Digital tracking technologies are used to monitor user movements, preferences and activities across web pages to provide a personalized and efficient web browsing experience. Tracking technology records and analyzes a range of activities, from the frequency of web page visits to purchase histories. The two main types of digital tracking technologies are Cookies and Device Fingerprinting. The use of trackers to build user profiles across websites is known as Cross-Context Behavioral Advertising.[iv]
Cookies are small text files stored on devices by a website to enable more complicated functions related to persistent activity.[v] They can be classified as essential or non-essential based on their use. Cookies do not obtain personal information directly from a computer. However, they can be used to track users across different websites, allowing for the creation of detailed profiles based on user history.
Device Fingerprinting operates differently than cookies. Instead of storing information on a user’s browser or hard drive, a combination of computer and browser specifications unique to a user’s device is logged and retained to create a unique profile that may be used to track behavior across different websites. This enables a site to track browsing behavior without the use of persistent identifiers and subverts attempts by browsers to prevent the tracking of its users.[vi]
The use of these technologies is essential for many websites to function effectively, such as persistent cookies that remember items added to the ‘shopping cart’ on an online retailer’s website. However, the collection of information that can be combined and linked to individuals means that some companies will have to comply with notification and consent requirements tied to the collection and retention of personal information.
Treatment of Personal Information by CPRA v CCPA?
The definition of personal information includes using any information that “identifies, relates to, describes […] or could reasonably be linked, directly or indirectly, with a particular consumer or household.”[vii] If a business could use data to identify an individual, it is subject to the same restrictions that apply to processing personal information. This does not include publicly available information “that is lawfully made available from federal, state, or local government records.”[viii]
The CPRA enhances the CCPA by adding an enforcement mechanism as well as prescribing requirements for businesses that sell or share data. Additionally, the CPRA distinguishes between cross-context behavioral advertising and non-personalized advertising.
The CPRA’s language broadens from the sale of data to include the sale and sharing of data which means that companies can no longer argue they do not actually sell data to other companies if any sharing with a third party for cross-context behavioral advertising also takes place, whether or not for monetary or other valuable consideration. Furthermore, the CPRA defines Cross-Context Behavioral Advertising as “the targeting of advertising to a consumer based on the consumer’s personal information obtained from the consumer’s activity across businesses, distinctly-branded websites, applications, or services, other than the business, distinctly-branded website, application, or service with which the consumer intentionally Interacts.”[ix] This means that businesses will have to offer consumers a right to opt-out from third-party ads’ cookie collection happening on their website or app.[x]
The CPRA’s specificity in addressing cross-contextual behavioral advertising means that previous loopholes that companies could leverage when sharing data with third party advertisers are essentially closed.
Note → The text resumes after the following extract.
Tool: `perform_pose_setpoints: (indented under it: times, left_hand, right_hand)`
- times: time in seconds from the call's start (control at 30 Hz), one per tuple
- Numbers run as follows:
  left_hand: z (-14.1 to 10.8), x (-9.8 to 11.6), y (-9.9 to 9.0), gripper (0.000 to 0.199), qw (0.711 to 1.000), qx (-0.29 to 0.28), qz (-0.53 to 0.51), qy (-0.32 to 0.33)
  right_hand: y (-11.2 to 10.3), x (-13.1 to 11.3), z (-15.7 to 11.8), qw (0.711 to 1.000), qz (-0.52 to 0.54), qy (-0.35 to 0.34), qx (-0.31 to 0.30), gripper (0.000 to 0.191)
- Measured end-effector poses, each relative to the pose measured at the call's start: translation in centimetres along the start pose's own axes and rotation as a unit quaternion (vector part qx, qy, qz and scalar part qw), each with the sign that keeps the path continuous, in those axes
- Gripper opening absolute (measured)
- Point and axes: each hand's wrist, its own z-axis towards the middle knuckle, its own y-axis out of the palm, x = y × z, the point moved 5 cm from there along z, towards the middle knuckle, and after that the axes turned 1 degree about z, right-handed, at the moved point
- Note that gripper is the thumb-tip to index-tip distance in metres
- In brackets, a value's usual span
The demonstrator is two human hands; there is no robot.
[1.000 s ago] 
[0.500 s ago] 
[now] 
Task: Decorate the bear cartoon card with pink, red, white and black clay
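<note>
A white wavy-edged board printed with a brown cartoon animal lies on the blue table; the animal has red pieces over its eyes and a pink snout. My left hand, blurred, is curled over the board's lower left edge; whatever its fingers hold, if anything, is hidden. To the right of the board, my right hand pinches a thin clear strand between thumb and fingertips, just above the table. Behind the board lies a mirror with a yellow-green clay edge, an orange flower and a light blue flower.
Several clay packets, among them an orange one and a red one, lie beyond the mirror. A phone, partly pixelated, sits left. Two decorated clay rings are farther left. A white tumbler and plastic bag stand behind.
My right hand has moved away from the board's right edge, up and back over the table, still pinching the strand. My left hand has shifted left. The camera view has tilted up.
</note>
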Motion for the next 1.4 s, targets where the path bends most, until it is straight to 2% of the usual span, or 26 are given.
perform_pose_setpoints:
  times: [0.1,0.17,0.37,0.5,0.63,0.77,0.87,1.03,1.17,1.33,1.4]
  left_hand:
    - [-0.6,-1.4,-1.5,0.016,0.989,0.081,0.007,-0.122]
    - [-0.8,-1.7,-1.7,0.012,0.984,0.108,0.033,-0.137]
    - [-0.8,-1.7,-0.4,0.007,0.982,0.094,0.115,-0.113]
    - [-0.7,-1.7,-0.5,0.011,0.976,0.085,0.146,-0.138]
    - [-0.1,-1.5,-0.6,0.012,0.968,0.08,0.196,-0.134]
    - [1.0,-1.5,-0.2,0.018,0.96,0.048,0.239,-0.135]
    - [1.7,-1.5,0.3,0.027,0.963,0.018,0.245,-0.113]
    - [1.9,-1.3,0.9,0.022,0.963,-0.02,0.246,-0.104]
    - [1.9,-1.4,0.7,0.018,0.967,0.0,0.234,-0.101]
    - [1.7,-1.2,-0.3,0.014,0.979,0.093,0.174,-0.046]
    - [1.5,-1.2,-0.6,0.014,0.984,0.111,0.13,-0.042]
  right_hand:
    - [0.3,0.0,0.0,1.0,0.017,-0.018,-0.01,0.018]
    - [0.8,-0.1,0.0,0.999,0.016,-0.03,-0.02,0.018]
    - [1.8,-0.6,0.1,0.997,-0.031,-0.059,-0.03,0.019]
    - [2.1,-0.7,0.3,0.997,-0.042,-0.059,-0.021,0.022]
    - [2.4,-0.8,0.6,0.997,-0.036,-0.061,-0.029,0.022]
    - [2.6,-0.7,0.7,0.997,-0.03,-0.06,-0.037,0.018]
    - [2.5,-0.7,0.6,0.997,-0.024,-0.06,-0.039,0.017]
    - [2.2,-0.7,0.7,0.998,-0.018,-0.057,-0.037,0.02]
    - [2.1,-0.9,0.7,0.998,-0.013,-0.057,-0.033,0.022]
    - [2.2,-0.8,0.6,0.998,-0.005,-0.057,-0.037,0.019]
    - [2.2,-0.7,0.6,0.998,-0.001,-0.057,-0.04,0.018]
Digital fingerprinting falls squarely under personal information under CCPA if it is used to associate individuals or households with devices and track behavior across multiple websites. A combination of unique hardware or browser specifications can easily be used to “recognize a […] device that is linked to a consumer or family, over time and across different services.”[xi] Separately, one device data might not report much, but when that seemingly innocuous information is stored alongside other data points, it becomes statistically impossible to not link back to a unique device and user. If that information could reasonably link back to a consumer, it counts as personal information and is subject to the disclosure obligations of CPRA.
Cookies often have more uses outside of device recognition. Analytic cookies in particular should meet at least three conditions to qualify as personal information. First, the cookie must be persistent.[xii] Second, the cookie must be used to track a user across multiple websites or services.[xiii] The third and final condition is whether the cookie can “reasonably be linked” to a consumer or household.[xiv]
The CPRA revised the CCPA’s definition of personal information. One notable exclusion refers to data that is “lawfully obtained, truthful information that is a matter of public concern” and information “made available to the general public by the consumer or from widely distributed media.”[xv] Additionally, there is a new sub-category with new rights attached to sensitive information.[xvi] The CPRA’s new rights for sensitive personal information include the right to limit the use and disclosure of such data, and applies to information such as social security number, government IDs, account log-in information with password, precise geographic location, racial or ethnic origin, religious or union membership, contents of mail, email or text message, genetic information, biometric information, personal health information, and personal information related to sexual orientation or activity.[xvii]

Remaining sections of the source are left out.